Once you reach the line containing "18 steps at" in the entries below, write out that line and each one after it down to the line containing "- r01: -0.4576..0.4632", exactly and with nothing added.
┌─ Entries provided
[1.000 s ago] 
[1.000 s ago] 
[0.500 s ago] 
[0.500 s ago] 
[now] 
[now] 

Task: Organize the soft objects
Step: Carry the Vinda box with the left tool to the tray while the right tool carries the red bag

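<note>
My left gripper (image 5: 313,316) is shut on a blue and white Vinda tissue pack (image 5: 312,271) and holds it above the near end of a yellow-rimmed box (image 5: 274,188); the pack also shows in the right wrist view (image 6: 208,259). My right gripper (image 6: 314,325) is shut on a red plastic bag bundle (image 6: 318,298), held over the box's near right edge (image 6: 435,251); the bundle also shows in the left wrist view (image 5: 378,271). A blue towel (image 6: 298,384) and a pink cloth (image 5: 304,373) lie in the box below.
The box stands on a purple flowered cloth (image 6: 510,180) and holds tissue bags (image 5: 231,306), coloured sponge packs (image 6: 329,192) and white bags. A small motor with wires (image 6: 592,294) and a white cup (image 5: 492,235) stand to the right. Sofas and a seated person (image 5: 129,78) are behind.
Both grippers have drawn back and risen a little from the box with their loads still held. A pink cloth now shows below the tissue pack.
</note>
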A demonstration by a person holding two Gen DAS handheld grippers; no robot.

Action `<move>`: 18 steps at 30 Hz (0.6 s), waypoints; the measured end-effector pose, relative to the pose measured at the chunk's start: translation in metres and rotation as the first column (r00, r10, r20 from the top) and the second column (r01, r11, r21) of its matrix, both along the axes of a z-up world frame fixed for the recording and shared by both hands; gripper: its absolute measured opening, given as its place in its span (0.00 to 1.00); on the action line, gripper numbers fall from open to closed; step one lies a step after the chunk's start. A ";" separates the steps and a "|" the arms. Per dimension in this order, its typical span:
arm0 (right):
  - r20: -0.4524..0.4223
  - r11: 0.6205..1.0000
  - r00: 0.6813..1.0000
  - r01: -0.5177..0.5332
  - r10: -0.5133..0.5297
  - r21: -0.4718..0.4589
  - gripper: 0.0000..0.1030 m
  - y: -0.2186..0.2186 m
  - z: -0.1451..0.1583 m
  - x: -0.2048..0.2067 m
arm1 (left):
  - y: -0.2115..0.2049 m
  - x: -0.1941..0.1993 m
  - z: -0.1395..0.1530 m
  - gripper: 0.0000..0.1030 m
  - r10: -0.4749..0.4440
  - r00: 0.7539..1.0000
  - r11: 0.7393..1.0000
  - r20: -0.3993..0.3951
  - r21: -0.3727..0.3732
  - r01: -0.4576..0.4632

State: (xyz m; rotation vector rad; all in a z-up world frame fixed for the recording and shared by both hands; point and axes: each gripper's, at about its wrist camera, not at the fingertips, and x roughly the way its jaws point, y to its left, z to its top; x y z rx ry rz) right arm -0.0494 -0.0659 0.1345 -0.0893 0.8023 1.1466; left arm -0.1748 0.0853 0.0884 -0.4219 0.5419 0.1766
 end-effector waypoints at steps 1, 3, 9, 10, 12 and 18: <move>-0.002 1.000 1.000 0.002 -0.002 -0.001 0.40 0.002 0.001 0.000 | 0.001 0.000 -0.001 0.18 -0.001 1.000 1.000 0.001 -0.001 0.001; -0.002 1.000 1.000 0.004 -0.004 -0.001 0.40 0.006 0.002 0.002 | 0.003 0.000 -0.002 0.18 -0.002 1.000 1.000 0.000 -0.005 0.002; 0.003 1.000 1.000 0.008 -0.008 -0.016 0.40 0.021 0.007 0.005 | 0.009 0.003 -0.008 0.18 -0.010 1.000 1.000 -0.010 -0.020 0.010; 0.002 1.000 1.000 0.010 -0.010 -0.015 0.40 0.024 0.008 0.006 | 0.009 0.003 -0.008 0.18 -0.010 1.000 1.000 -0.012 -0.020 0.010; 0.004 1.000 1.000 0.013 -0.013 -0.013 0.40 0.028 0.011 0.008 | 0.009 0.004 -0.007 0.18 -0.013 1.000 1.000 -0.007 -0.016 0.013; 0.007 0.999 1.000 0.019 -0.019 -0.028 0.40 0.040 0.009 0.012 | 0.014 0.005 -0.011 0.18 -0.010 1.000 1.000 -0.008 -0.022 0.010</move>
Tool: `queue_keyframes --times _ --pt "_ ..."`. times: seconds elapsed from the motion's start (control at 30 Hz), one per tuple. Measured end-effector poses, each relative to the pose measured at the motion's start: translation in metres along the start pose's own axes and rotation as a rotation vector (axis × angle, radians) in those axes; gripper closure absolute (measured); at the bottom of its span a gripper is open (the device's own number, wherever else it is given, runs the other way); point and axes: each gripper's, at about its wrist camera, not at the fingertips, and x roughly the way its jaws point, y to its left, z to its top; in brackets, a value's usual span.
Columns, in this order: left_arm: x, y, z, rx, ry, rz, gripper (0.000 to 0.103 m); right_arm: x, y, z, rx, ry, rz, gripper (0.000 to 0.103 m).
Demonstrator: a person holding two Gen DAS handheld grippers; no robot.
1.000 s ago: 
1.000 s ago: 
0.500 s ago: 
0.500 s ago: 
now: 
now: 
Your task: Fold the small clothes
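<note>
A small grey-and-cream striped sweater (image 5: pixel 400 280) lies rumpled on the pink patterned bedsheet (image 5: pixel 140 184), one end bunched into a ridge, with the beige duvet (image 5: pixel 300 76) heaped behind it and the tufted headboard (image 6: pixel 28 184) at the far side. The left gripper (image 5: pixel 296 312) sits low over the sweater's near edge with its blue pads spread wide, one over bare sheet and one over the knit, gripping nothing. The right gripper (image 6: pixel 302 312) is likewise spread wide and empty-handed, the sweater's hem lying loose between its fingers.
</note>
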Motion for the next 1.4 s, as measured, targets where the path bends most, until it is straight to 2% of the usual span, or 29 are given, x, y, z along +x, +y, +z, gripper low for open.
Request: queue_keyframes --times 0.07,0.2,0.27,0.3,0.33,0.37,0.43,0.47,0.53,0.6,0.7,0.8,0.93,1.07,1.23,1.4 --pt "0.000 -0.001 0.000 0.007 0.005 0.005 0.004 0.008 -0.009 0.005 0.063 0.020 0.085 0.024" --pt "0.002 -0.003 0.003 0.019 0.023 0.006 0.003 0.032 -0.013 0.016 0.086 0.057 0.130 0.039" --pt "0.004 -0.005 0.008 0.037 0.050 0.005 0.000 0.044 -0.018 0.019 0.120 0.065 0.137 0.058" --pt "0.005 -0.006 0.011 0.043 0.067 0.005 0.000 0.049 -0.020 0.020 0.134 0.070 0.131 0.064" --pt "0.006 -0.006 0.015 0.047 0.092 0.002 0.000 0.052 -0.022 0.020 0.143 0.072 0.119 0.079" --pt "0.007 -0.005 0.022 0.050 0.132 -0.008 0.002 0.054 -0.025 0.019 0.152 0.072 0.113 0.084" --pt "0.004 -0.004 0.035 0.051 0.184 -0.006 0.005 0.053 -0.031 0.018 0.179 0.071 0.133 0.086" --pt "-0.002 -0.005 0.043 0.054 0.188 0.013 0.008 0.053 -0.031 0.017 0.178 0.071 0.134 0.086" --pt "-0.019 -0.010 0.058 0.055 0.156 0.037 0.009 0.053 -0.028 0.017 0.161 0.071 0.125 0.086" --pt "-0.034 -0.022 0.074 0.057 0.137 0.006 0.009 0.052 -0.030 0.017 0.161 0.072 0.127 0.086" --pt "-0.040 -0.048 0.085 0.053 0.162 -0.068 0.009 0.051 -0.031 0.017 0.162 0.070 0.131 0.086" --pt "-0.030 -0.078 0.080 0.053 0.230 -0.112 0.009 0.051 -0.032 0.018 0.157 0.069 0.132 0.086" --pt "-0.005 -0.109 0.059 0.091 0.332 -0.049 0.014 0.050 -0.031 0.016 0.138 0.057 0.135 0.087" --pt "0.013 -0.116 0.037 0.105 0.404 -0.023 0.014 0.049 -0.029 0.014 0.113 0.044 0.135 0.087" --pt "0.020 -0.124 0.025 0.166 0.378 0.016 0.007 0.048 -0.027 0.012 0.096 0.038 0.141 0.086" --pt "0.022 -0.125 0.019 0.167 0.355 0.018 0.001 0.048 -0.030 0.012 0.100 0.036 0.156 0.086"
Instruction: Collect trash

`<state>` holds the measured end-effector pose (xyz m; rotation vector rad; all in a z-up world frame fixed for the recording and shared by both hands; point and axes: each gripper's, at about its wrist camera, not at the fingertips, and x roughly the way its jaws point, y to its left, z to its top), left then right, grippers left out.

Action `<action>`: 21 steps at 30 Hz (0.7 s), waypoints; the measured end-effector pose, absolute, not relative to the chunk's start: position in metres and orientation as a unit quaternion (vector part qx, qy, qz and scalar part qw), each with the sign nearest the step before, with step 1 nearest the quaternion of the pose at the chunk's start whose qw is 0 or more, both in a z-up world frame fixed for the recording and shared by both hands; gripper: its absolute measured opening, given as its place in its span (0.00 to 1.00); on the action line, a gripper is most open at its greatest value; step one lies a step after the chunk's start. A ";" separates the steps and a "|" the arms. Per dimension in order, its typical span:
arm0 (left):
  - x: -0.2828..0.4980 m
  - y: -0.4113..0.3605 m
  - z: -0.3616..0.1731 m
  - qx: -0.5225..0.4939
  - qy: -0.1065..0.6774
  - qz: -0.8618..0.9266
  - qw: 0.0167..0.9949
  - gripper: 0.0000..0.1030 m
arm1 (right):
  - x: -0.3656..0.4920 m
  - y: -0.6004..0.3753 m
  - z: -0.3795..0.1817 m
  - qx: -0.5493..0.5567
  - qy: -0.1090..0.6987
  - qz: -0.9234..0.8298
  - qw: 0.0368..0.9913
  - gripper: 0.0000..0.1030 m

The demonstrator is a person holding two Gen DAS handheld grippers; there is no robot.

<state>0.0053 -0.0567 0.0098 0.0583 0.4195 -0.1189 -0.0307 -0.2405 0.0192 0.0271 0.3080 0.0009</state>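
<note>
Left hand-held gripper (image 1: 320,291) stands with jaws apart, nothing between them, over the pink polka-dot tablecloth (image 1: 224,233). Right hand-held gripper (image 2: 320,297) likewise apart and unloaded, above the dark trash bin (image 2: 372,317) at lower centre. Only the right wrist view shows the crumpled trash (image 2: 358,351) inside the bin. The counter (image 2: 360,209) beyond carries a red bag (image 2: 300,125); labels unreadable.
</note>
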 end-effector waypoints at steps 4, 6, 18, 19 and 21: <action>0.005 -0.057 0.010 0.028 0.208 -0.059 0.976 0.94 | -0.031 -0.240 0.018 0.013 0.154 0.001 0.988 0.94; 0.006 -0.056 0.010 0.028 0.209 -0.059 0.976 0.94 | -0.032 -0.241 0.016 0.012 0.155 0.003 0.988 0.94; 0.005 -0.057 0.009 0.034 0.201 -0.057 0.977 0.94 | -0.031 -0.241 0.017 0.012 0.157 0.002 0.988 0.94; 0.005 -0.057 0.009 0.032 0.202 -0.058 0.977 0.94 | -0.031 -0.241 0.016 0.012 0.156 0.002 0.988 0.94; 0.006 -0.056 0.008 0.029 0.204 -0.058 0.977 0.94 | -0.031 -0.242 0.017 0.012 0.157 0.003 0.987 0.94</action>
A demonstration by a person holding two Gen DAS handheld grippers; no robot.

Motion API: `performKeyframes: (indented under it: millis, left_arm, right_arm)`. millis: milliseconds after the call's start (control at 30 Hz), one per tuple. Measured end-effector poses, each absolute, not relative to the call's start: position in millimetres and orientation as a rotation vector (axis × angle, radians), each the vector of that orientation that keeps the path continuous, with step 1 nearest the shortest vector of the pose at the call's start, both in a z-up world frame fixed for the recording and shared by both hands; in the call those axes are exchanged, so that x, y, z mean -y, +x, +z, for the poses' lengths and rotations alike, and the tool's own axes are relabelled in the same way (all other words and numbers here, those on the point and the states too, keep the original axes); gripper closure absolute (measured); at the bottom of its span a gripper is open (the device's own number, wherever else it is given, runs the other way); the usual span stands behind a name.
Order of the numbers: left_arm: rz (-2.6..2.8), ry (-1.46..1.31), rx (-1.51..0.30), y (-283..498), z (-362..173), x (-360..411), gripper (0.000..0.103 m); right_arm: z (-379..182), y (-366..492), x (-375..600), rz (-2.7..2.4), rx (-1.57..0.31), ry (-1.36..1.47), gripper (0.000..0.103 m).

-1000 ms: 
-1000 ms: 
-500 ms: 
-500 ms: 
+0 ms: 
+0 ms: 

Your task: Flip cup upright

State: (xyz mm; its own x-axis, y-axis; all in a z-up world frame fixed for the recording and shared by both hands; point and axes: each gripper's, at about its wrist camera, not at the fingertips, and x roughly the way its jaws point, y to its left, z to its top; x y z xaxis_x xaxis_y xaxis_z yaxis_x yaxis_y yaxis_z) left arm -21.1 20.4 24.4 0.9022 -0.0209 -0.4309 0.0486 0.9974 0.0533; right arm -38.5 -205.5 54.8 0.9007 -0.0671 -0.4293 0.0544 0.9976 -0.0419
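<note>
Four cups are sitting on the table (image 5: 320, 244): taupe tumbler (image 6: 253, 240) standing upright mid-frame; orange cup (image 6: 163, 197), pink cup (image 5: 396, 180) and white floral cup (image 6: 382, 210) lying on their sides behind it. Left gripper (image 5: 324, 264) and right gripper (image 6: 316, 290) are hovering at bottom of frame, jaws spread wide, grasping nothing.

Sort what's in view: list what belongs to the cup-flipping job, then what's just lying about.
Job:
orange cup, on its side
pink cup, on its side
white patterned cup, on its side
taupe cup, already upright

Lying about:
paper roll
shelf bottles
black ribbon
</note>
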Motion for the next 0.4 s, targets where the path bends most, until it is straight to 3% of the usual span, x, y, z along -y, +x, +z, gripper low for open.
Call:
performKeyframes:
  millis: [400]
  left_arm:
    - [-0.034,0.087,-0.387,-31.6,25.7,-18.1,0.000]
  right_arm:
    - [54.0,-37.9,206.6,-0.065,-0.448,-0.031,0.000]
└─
Result for this task =>
Action `<move>`: 18 steps at 30 Hz (0.6 s), waypoints; the measured end-effector pose, relative to the pose measured at the chunk's start: translation in metres and rotation as the first column (r00, r10, r20 from the top) and the second column (r01, r11, r21) of its matrix, both along the axes of a z-up world frame fixed for the recording and shared by both hands; gripper: its absolute measured opening, given as its place in its span (0.00 to 1.00); on the action line, gripper numbers fall from open to closed; step one lies a step after the chunk's start. A ";" separates the steps and a "|" the arms. Per dimension in this order, its typical span:
arm0 (right):
  - r20: -0.4524..0.4223
  - r11: 0.6205..1.0000
  - r00: 0.6813..1.0000
  - r01: -0.5177..0.5332
  - r10: -0.5133..0.5297
  - r21: -0.4718..0.4589
  - gripper: 0.0000..0.1030 m
  - y: -0.2186..0.2186 m
  - z: -0.1451..0.1583 m
  - x: -0.2048..0.2067 m
arm1 (left):
  - y: -0.2115..0.2049 m
  - x: -0.1941..0.1993 m
  - z: -0.1395..0.1530 m
  - gripper: 0.0000..0.1030 m
  - r10: -0.4749..0.4440
  - r00: 0.7539..1.0000
  - r11: 0.7393..1.0000
  - r20: -0.3993..0.3951
  - r21: -0.3727..0.3732
  - r01: -0.4576..0.4632

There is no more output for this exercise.